Pet peeve #352: thick-cut bacon. Why all of a sudden is thick-cut bacon the hot trend? You can hardly find regular bacon any more. I was watching TV the other day and no less than celebrity chef Ina Garten was gushing about her thick-cut bacon adding a nice chew to her salad. I don't know about you, but any time "chewy" and "meat" are in the same sentence I don't think that's a good thing. I can't think of a single meat where "chewy" is the desired texture, particularly bacon. To add insult to injury, we were having breakfast at a new restaurant this weekend and the server asked me if I wanted my bacon crispy. Yay, someone gets it! In retrospect I should have known that if they have to ask, something is wrong. I received a slab of bacon that was at least 1/2" thick and fried until it should no longer be called bacon. Pork jerky or shoe leather would better describe the looks and taste. After one or two bites I quit because I was afraid I was going to crack a tooth. Moral of the story - bacon should thin and crisp, period. OK, end of rant. I feel better now.
Anyway, I like to try recipes that contain either an ingredient or a technique that's new to me, partly to expand my horizons but mostly just because I have an incurable curiosity streak. This recipe contains a new ingredient that also involves a new technique: lemon-infused olive oil. While it's true that you can buy any number of olive oils infused with various flavors, there are several compelling reasons to make your own. First, it will be much fresher. Second, you can customize it to your taste. And third, infused oils are very expensive to buy. A bottle of infused oil will probably run somewhere around $10 if it's decent quality. Using my Costco extra-virgin olive oil and one lemon, I made a cup of lemon oil for slightly over $1. Not bad.
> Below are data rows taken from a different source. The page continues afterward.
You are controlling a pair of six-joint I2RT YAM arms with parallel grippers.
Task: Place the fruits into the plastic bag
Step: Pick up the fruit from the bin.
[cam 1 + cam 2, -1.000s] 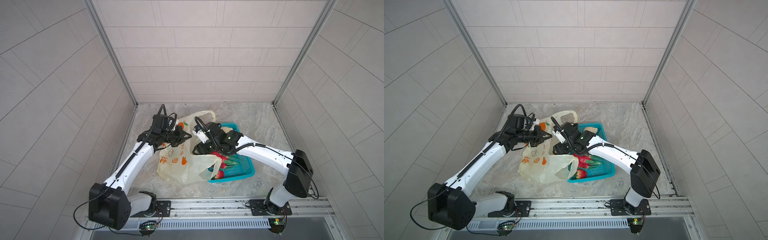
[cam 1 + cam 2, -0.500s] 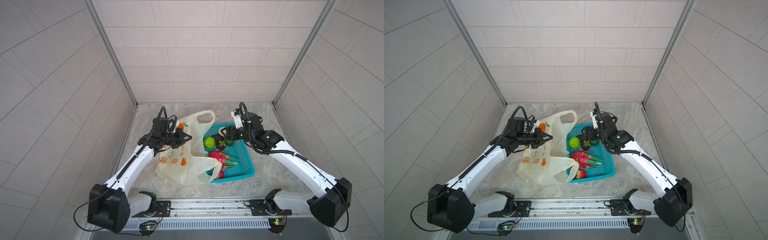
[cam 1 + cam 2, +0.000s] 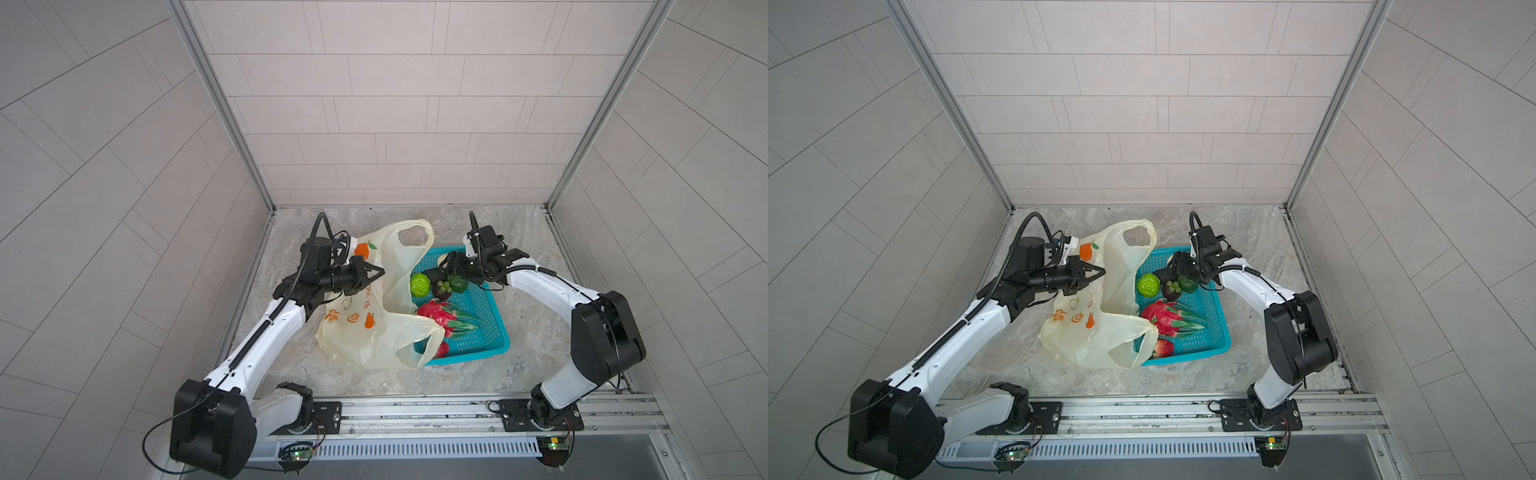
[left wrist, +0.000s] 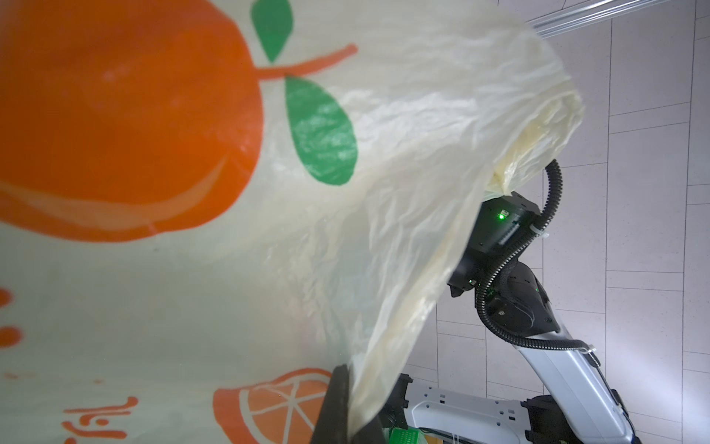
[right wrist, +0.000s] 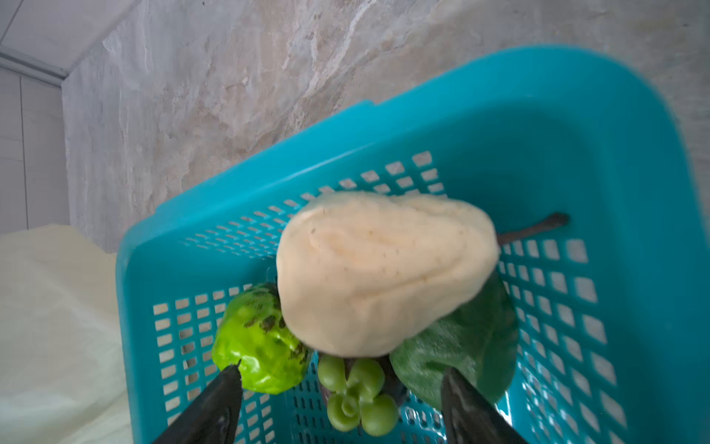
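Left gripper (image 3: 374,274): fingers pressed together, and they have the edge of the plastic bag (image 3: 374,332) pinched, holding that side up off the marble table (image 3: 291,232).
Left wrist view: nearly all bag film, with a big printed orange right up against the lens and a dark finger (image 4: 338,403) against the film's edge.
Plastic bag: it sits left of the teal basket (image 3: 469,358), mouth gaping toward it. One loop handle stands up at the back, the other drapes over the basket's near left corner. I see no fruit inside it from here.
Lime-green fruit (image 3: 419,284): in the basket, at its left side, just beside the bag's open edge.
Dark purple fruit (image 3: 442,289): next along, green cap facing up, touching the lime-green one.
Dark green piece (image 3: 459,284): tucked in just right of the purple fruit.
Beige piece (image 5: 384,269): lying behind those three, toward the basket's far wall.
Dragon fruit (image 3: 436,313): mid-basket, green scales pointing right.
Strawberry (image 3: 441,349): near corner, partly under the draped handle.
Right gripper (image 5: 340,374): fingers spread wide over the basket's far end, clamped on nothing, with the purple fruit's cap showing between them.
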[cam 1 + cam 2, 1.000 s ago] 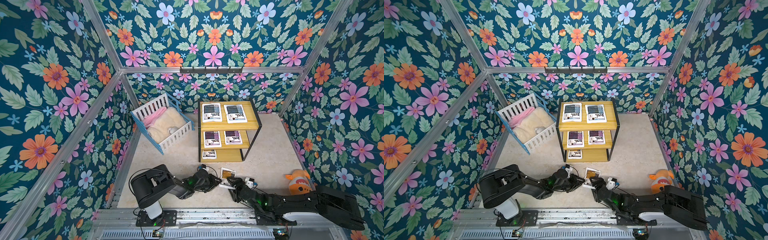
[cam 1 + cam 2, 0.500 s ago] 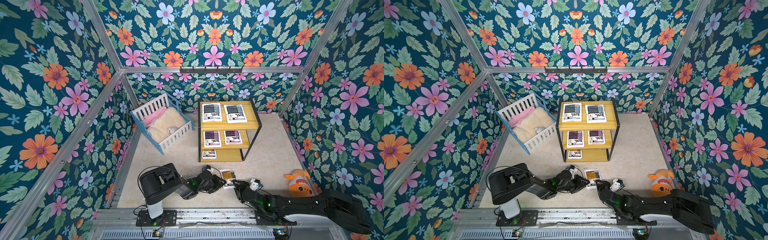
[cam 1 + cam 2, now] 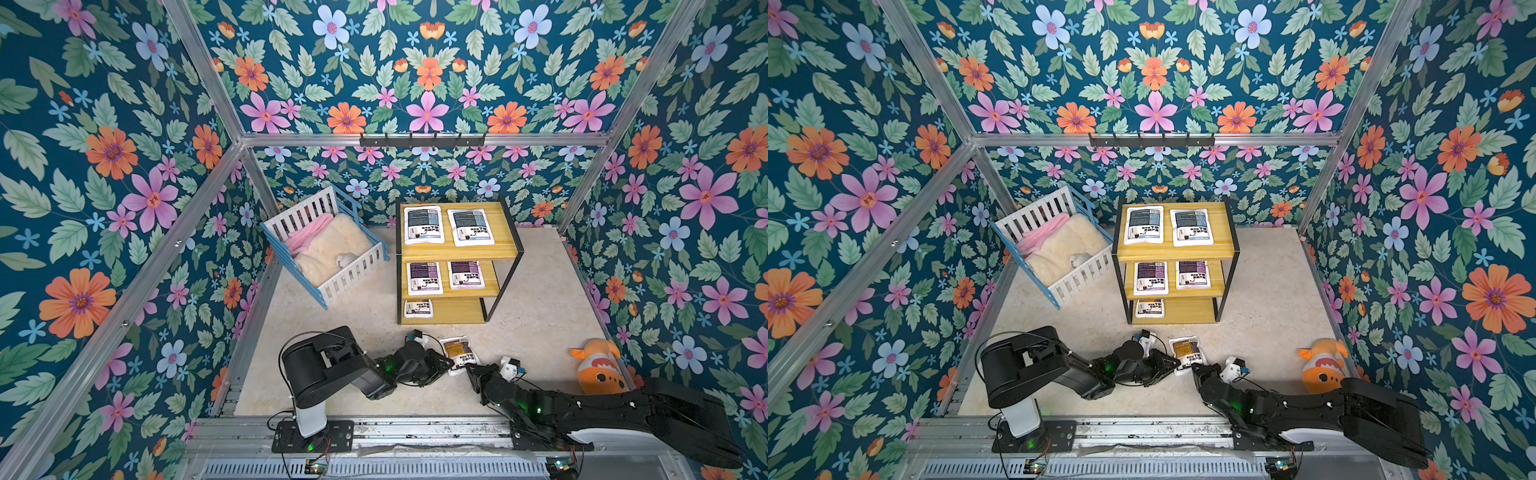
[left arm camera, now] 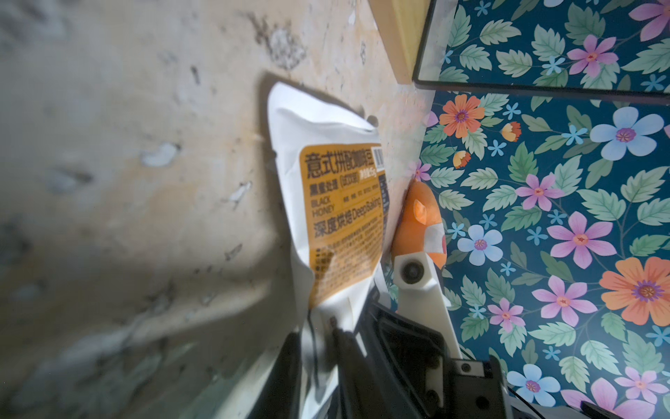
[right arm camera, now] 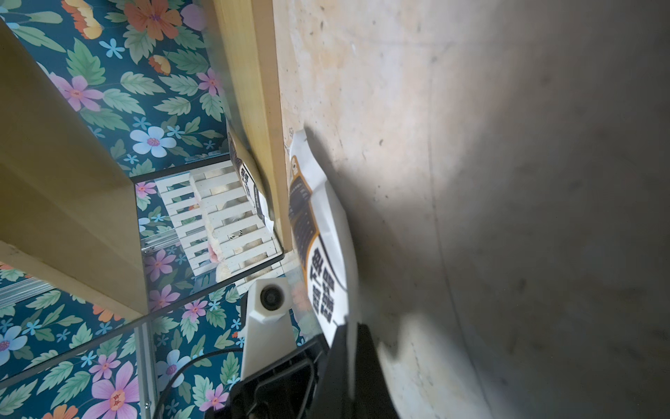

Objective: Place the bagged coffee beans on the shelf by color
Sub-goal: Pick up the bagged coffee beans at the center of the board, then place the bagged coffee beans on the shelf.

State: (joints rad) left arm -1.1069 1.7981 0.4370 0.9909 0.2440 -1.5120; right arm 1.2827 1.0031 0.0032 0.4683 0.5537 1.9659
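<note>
Moved: right gripper [image 3: 471, 371] has closed on yellow-brown pouch [image 3: 458, 354] in front of shelf [image 3: 457, 311]; left gripper [image 3: 448, 365] still pinches its other edge, jaws narrow.

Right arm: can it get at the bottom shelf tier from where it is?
Probably yes. The bottom tier is open-fronted and bare beside its shelved pouch, with nothing standing between. But the right gripper and left gripper both clamp the floor pouch.

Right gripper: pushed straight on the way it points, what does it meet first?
The right gripper is shut on the pouch; beyond it, the shelf's bottom board probably comes first, depth unclear.
</note>
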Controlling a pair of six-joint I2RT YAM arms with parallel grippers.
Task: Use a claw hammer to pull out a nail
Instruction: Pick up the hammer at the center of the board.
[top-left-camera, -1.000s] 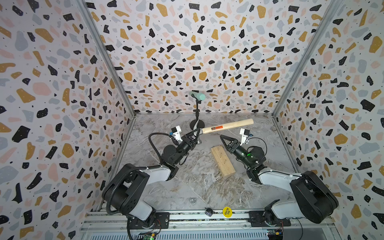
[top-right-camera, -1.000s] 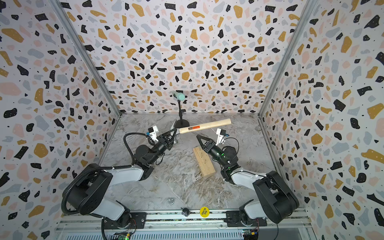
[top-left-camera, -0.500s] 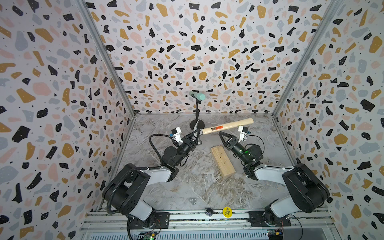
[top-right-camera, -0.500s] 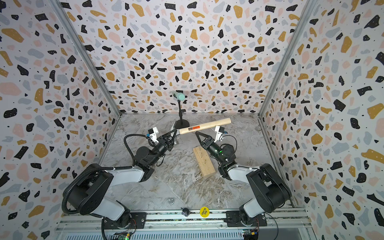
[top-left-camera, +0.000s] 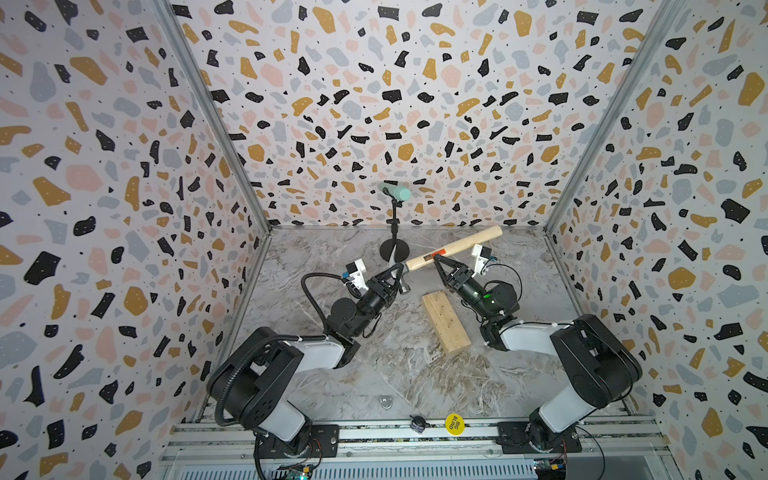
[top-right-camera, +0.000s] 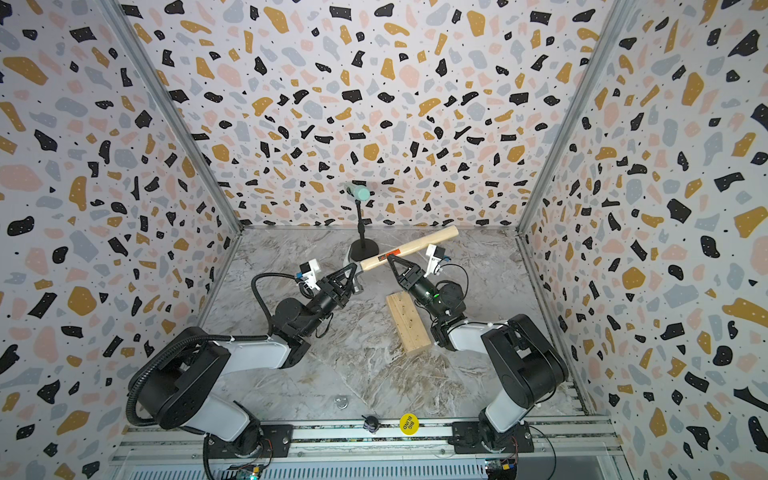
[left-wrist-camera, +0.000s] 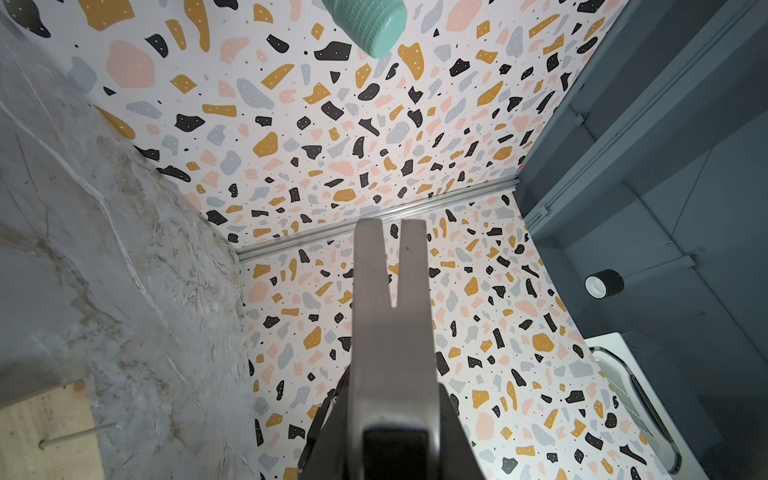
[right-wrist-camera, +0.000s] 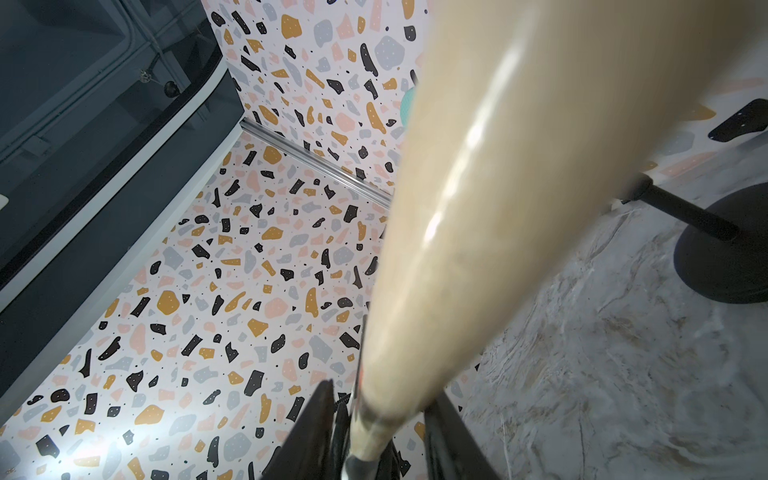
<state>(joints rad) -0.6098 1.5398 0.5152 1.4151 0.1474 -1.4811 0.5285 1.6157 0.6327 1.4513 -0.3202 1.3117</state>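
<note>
Top views: the claw hammer (top-left-camera: 455, 248) is held clear of the surface (top-left-camera: 316, 253), between both arms. The left hand (top-left-camera: 395, 277) is clamped on its steel head. The right hand (top-left-camera: 437, 261) is closed on the handle by the label. A wooden block (top-left-camera: 445, 322) lies just below.

Left wrist view: the forked claw projects beyond the clamped hand. The nail (left-wrist-camera: 77, 434) stands in the block.

Right wrist view: both fingers (right-wrist-camera: 309, 440) press against the handle.

Wooden block (top-left-camera: 445, 322) on marbled tabletop (top-left-camera: 415, 374)
</note>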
One thing you need to know is that you should start one day in advance because the oil needs to steep for 24 hours. The other thing you should know is that it's important to remove the rinds after 24 hours and store the oil in your refrigerator for food safety reasons. I once made a big batch of garlic oil and stored it in my pantry, only to read several weeks later that botulism can develop under those conditions. I was sad to throw the entire batch out but happy that I hadn't tried it in the meantime.
The infused oil is very easy to make. Remove the outer rind (no pith) of a lemon with a vegetable peeler, then warm the olive oil and rind over low heat for ten minutes. Cool and place the rind and oil in a clean glass covered container in the refrigerator for 24 hours. Remove and strain out the rinds, then place the oil back in the container. Kept refrigerated, the oil will keep for up to a month.
The lemon oil serves as the sauce for this easy and quick pasta dish. You might not normally associate crunch with pasta, but there is definitely a crunch factor here from the (crisp!) bacon and the toasted pepitas. If you can't find pepitas, toasted chopped walnuts would be equally good.
You'll have lemon oil left over after you make this dish, so here are some ideas for how to use it.
- Drizzled over cooked vegetables
- Salad dressings
- Over any cooked or grilled fish
- As a dipping sauce for bread (add any fresh or dried herbs you like)
- Drizzled on top of hummus
- In cold pasta salads
This dish is very light and fresh-tasting and comes together in the time it takes to cook the pasta (assuming you made the lemon oil in advance), so it makes a great weeknight meal.
Ravioli with Peas, Bacon and Lemon Oil
3 slices of bacon
1 9 ounce package refrigerated cheese ravioli
½ cup frozen peas, thawed
1/3 cup daikon sprouts (or other sprouts or micro-greens)
Lemon-infused olive oil (see recipe below)
¼ cup roasted pepitas (pumpkin seeds)
Salt and freshly ground pepper
Chop the bacon into ½” wide pieces and fry in a skillet until golden and crisp. Remove to paper towels to drain.
Cook ravioli according to directions. While the ravioli is cooking, cook the peas according to directions.
When the ravioli is done, drain in a colander and transfer to a medium bowl. Toss with a tablespoon or two of lemon oil, then transfer to individual bowls. Top with peas, bacon, sprouts, and pepitas. Drizzle with a little additional lemon oil, then add salt and pepper to taste.
Lemon-Infused Olive Oil
1 cup good-quality extra-virgin olive oil
Scrub the lemon well under running water and dry thoroughly. Using a vegetable peeler, peel the outer skin only (no white pith) of the lemon. Place the lemon peel and olive oil in a small saucepan and heat slowly over low heat for 10 minutes, until the peel begins to sizzle. Remove from the heat and let cool.
Transfer the olive oil and lemon peel to a clean glass container and cover tightly. Refrigerate for 24 hours. After 24 hours, strain out the lemon peel and return the lemon oil to the jar. Refrigerate for up to a month. When ready to use, remove the amount needed from the jar and allow to come to room temperature before using.